Regardless of the group membership, all sponsors can see all pending accounts, unless you check Approve and view requests from self-registering guests with the option Only pending accounts assigned to this sponsor under Sponsor Can.

Sponsor Can

  • View guests’ passwords—For guest accounts that they can manage, allow the sponsor to view the passwords.

    If the guest has changed the password, the sponsor can no longer view it; unless it was reset by the sponsor to a random password generated by Cisco ISE.


    Note

    If this option is disabled for a sponsor group, the members of that group cannot send email and SMS notifications regarding the login credentials (guest password) for the guest accounts that they manage.

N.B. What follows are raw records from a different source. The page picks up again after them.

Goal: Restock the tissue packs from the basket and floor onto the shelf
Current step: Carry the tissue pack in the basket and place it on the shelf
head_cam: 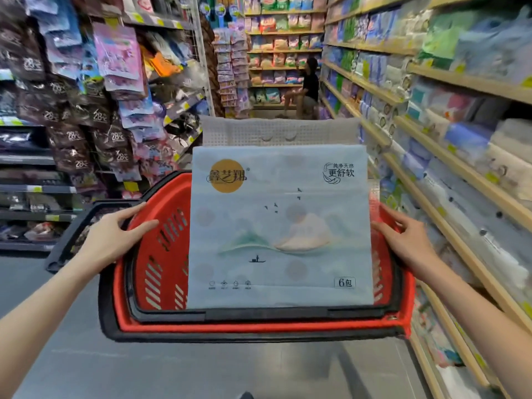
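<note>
The left hand (115,234) and right hand (408,240) are gripping the side rims of the red basket (259,323), fingers holding its edges. The tissue pack (279,226) is lying face-up inside the basket, with a paler pack (273,133) showing at the basket's far end. The shelf (460,168) is running along the basket's right. Restocking is looking barely begun: both packs are awaiting shelving, and no floor packs are showing.

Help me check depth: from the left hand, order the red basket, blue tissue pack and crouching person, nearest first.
1. Red basket: the left hand holds its left rim.
2. Blue tissue pack: in the basket, to the hand's right.
3. Crouching person: far down the aisle.
</note>
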Demonstrator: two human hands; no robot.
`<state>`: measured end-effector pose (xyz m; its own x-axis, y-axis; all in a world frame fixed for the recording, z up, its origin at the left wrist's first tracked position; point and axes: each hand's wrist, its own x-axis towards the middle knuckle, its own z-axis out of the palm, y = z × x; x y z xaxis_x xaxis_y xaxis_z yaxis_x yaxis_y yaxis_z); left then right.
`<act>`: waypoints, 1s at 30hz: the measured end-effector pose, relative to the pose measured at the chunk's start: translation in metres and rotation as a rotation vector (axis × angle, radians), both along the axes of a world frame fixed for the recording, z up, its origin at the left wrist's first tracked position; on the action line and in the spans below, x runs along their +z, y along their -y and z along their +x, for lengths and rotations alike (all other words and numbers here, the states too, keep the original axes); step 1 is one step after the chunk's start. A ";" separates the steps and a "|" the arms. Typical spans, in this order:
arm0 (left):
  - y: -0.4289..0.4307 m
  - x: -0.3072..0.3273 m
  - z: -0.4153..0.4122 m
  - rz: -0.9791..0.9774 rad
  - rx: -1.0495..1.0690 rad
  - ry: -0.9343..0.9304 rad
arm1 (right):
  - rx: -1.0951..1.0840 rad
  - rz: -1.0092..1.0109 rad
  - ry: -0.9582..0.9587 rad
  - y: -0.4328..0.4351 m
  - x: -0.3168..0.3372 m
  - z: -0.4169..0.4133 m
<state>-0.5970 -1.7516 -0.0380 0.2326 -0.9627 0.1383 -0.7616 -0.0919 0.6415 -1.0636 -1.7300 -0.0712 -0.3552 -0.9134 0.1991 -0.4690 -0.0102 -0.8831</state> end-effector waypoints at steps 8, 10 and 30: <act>0.205 0.006 0.015 0.020 -0.126 0.018 | -0.101 0.009 0.023 0.142 -0.009 0.023; 0.250 0.008 0.013 0.024 -0.165 0.013 | -0.130 0.013 0.051 0.173 -0.009 0.025; 0.633 -0.040 -0.135 0.139 -0.407 0.000 | -0.344 0.176 0.068 0.460 -0.053 -0.087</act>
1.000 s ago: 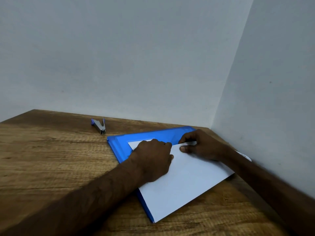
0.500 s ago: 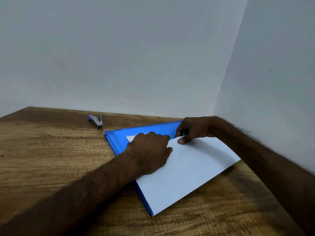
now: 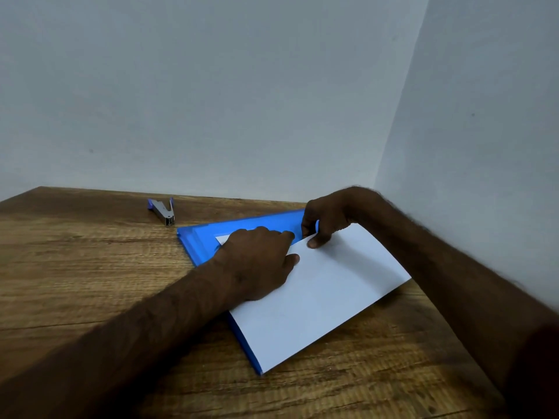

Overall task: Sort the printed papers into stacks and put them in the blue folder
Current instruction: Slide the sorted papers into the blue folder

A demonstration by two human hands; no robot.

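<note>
A blue folder (image 3: 199, 237) lies flat on the wooden table, near the corner of the two walls. A stack of white papers (image 3: 317, 300) lies on it and covers most of it, blank side up. My left hand (image 3: 260, 261) rests palm down on the stack's left part, fingers pointing to the far edge. My right hand (image 3: 325, 225) pinches the far edge of the top sheet between thumb and fingers and lifts it, so the sheet bows upward at the right. A small blue part of the folder shows between the right hand's fingers.
A grey and blue stapler (image 3: 163, 211) lies on the wooden table (image 3: 75, 261) near the back wall, left of the folder. Walls close the table at the back and on the right.
My right hand rose from lying on the paper's far edge to pinching it and lifting it. The sheet's right part now curves up. My left hand stayed in place.
</note>
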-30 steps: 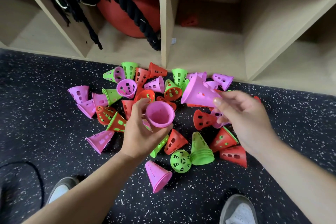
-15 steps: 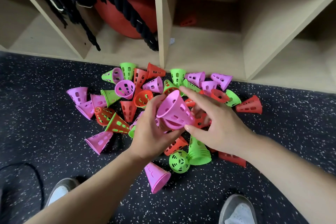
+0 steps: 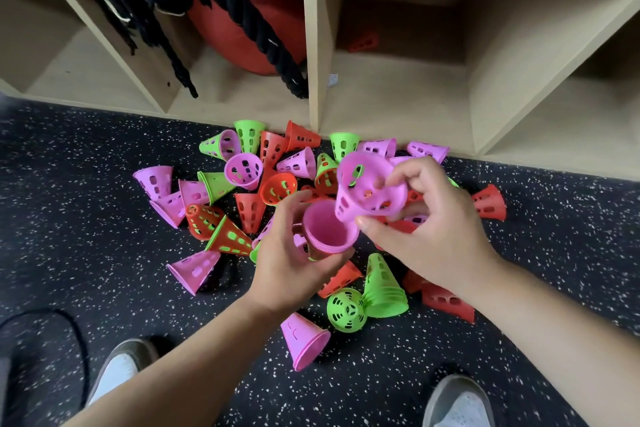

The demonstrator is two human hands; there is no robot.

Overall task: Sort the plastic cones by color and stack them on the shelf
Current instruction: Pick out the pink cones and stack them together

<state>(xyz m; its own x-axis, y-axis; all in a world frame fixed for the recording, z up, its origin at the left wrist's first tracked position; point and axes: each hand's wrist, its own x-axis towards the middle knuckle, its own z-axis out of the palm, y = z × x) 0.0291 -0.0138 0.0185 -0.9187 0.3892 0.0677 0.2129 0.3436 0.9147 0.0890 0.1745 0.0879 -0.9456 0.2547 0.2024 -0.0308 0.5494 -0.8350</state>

  • Reset guest account passwords—For guest accounts that they can manage, allow the sponsor to reset passwords for guests to a random password generated by Cisco ISE.

  • Extend guests’ accounts—For guest accounts that they can manage, allow the sponsor to extend them beyond their expiration date. The sponsor is automatically copied on email notifications sent to guests regarding their account expiration.

  • Send SMS notifications with guests’ credentials—For guest accounts that they can manage, allow the sponsor to send SMS (text) notifications to guests with their account details and login credentials.

  • Delete guests’ accounts—For guest accounts that they can manage, allow the sponsor to delete the accounts, and prevent guests from accessing your company's network.

  • Suspend guests’ accounts—For guest accounts that they can manage, allow the sponsor to suspend their accounts to prevent guests from logging in temporarily.

    This action also issues a Change of Authorization (CoA) Terminate to remove the suspended guests from the network.

  • Require sponsor to provide a reason—Require the sponsor to provide an explanation for suspending the guest accounts.

  • Reinstate suspended guest accounts—For guest accounts that they can manage, allow the sponsor to reinstate suspended accounts.

  • Approve requests from self-registering guests—For guest accounts that they can manage, allow the sponsor to approve self-registering guests when they receive an email requesting their approval.

  • Access Cisco ISE guest accounts using the programmatic interface (Guest REST API)—For guest accounts that they can manage, allow the sponsor to access guest accounts using the Guest REST API programming interface.